To do: Locate every line in the material below that has the word "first". Copy each of those lines.

Segment Start: Provided material

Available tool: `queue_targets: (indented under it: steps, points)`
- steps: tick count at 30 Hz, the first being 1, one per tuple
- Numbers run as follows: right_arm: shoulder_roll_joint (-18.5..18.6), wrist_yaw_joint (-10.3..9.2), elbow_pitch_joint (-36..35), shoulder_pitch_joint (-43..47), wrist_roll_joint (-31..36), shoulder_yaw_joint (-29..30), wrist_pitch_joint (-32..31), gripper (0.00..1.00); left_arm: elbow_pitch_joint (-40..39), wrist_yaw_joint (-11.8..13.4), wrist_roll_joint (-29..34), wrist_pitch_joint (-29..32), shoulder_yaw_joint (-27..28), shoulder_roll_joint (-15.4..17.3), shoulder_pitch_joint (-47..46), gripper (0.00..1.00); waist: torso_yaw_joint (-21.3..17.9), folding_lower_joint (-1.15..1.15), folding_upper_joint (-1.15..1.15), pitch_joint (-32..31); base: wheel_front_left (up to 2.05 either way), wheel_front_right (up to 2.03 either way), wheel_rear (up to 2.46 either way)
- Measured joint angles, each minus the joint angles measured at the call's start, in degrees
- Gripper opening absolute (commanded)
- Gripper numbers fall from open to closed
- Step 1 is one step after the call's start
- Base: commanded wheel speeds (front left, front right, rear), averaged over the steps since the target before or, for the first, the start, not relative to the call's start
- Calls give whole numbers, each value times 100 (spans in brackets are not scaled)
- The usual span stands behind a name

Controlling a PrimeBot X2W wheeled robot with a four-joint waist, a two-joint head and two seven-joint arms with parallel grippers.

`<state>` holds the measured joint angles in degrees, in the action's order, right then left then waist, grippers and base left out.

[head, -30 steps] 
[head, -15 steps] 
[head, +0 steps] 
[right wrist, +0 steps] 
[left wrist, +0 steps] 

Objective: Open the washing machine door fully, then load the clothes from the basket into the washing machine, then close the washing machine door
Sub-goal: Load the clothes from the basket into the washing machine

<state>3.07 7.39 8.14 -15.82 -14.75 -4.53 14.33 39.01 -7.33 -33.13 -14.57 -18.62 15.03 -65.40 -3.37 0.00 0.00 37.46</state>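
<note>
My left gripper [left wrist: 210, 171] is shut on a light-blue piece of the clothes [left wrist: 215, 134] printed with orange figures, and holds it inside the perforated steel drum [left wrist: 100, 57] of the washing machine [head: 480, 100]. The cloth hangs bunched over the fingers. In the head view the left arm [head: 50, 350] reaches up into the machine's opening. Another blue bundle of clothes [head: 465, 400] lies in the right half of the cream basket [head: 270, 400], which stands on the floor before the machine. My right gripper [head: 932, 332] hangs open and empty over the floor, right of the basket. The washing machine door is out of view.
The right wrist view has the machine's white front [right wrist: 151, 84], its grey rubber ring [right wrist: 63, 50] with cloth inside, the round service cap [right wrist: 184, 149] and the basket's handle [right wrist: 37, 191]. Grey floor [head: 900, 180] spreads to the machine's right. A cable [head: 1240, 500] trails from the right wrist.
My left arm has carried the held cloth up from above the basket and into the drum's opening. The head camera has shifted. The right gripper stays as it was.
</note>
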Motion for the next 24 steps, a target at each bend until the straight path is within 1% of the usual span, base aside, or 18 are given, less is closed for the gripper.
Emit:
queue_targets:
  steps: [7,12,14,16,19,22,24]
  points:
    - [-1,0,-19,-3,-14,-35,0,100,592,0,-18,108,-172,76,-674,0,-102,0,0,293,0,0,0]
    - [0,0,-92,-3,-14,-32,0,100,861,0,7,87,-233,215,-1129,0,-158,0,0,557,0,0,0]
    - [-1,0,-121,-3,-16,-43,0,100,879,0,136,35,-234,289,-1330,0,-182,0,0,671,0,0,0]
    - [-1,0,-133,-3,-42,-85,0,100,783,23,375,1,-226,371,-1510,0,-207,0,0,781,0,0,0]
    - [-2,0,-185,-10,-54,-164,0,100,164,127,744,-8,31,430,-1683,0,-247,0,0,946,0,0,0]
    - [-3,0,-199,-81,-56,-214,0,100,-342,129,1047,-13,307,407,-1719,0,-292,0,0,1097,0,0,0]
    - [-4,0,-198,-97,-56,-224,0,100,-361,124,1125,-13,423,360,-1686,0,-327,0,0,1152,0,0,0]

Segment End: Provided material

Exercise output:
- steps: tick count at 30 Hz, the first being 1, one per tuple
- Base: commanded wheel speeds (front left, front right, rear), averaged over the steps since the target before or, for the first, the start, not relative to the call's start

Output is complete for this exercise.